With London looking to redeem their loss in the Memorial Cup title game from the previous year, the Knights and Määttä began the 2013 Memorial Cup tournament strong, defeating the host Saskatoon Blades 3–2 in the Cup opener. Määttä again, however, failed to record a point in any of the Knights' three round-robin games as London lost its two remaining games by 3–6 and 2–9 scorelines against Western Hockey League (WHL) and Quebec Major Junior Hockey League (QMJHL) champions Portland and Halifax, respectively. (Määttä was only on the ice for three even-strength goals against in the two games.) The Knights' 1–2 record sent them into the tie-breaker game with Saskatoon, where London recovered their defensive game, routing the Blades 6–1. The next day, the team had to get past Portland in the semifinal and were once again sharp defensively, holding the WHL's top offensive to just two goals in the game, though they were only able to score one goal themselves. For his part, Määttä was held scoreless as well as being on the ice for both of Portland's goals in the season-ending game.

===Professional===
====Pittsburgh Penguins====
Määttä's solid performance during the Pittsburgh Penguins' training camp, buoyed by an injury to defenceman Kris Letang, earned him a spot on the team's NHL roster to begin the 2013–14 season. He scored the first points of his NHL career on 8 October 2013, assisting on two goals by Jussi Jokinen in the Penguins' 5–2 win over the Carolina Hurricanes. On 19 October, Määttä then scored his first career NHL goal against Vancouver Canucks goaltender Roberto Luongo. Through the Christmas holiday, Määttä had appeared in every game the Penguins had played in and, through the first two months of the season, was playing typical minutes for a third-pair defencemen (usually under 20 minutes per game). However, due to a rash of injuries suffered by other Penguins' blueliners (notably the broken legs by Rob Scuderi and Paul Martin), Määttä saw an uptick in his ice time, going from an average of just over 16 minutes in October and November to 21-and-a-half minutes a game through four weeks in December. This increased time was not wasted, as Määttä increased his point production from five points in 28 games in the first two months to seven points in 12 games in December. As a member of the top defensive pair for Pittsburgh (alongside either Kris Letang or Matt Niskanen), Määttä played a key role in the Penguins' 10–2 run in the absence of much of their defensive corps, allowing more than three goals only once in that 12-game span.
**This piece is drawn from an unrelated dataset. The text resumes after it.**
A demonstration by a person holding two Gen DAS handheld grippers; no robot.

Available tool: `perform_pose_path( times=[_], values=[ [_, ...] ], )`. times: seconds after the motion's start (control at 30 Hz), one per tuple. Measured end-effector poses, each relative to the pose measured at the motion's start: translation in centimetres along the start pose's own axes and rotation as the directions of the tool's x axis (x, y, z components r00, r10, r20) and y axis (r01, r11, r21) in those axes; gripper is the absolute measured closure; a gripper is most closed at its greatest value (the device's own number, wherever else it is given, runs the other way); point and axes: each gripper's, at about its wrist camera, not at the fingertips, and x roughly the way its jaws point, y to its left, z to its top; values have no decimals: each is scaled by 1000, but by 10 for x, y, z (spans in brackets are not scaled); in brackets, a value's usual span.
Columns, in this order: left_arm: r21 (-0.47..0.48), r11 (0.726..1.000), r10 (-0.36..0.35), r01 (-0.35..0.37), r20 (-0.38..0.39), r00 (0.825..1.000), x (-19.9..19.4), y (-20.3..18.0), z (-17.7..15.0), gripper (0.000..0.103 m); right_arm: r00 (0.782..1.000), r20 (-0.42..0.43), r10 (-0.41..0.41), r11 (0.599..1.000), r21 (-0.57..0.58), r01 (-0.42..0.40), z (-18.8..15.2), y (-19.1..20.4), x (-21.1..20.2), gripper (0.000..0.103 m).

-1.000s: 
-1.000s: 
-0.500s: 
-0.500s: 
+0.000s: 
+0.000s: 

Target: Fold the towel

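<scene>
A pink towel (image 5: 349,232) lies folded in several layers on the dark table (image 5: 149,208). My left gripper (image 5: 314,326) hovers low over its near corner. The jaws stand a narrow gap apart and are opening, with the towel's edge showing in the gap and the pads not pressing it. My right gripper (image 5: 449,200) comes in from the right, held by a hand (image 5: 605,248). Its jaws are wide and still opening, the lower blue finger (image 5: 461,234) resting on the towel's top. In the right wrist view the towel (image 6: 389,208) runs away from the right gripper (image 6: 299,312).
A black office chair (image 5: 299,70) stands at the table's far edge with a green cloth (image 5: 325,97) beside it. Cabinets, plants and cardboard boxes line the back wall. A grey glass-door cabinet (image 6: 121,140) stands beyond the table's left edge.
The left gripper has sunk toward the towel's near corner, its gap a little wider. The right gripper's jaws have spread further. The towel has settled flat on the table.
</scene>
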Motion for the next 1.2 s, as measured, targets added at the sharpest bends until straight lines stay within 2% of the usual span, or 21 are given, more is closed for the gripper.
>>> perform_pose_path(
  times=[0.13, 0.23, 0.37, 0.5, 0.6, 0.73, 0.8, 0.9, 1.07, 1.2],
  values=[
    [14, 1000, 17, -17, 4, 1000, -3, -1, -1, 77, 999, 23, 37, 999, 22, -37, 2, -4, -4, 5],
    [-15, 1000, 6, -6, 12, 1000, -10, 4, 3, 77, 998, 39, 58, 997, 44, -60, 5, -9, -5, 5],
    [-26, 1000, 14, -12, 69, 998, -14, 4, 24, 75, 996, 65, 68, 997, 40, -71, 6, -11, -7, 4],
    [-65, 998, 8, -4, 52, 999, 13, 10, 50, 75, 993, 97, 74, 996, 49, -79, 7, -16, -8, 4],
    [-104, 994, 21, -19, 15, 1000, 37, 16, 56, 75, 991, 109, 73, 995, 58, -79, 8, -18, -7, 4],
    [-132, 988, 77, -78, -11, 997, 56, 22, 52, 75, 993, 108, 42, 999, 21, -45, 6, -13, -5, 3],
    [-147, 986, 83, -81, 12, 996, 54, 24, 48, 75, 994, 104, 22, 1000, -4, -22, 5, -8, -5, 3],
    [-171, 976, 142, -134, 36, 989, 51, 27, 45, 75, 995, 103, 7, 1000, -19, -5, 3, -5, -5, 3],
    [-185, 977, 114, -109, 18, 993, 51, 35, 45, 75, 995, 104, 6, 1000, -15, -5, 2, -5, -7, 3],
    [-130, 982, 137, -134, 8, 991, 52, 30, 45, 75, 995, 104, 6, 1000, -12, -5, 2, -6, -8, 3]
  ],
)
On 6 March 2014, Määttä scored his first multi-goal game in the NHL with two tallies in the Penguins' 5–3 loss to the San Jose Sharks.

On 9 October 2014, in the Penguins' first game of the 2014–15 season, Määttä recorded three assists in a 6–4 win over the Anaheim Ducks. During a press conference on 27 October, it was announced that Määttä would undergo surgery to remove a tumor from his neck that could be a low-grade thyroid cancer. On 4 November, he underwent successful surgery and was expected to make a full recovery, and on 18 November, just two weeks after his surgery, it was announced that he would be returning to the Penguins lineup to play that night against the Montreal Canadiens. On 6 December, Määttä re-injured the same shoulder he had surgery on during the off-season—he would go on to miss 16 games before the Penguins would announce, on 13 January 2015, that he would miss the remainder of the season to have another surgery to repair the shoulder. During this time he was also diagnosed with the mumps.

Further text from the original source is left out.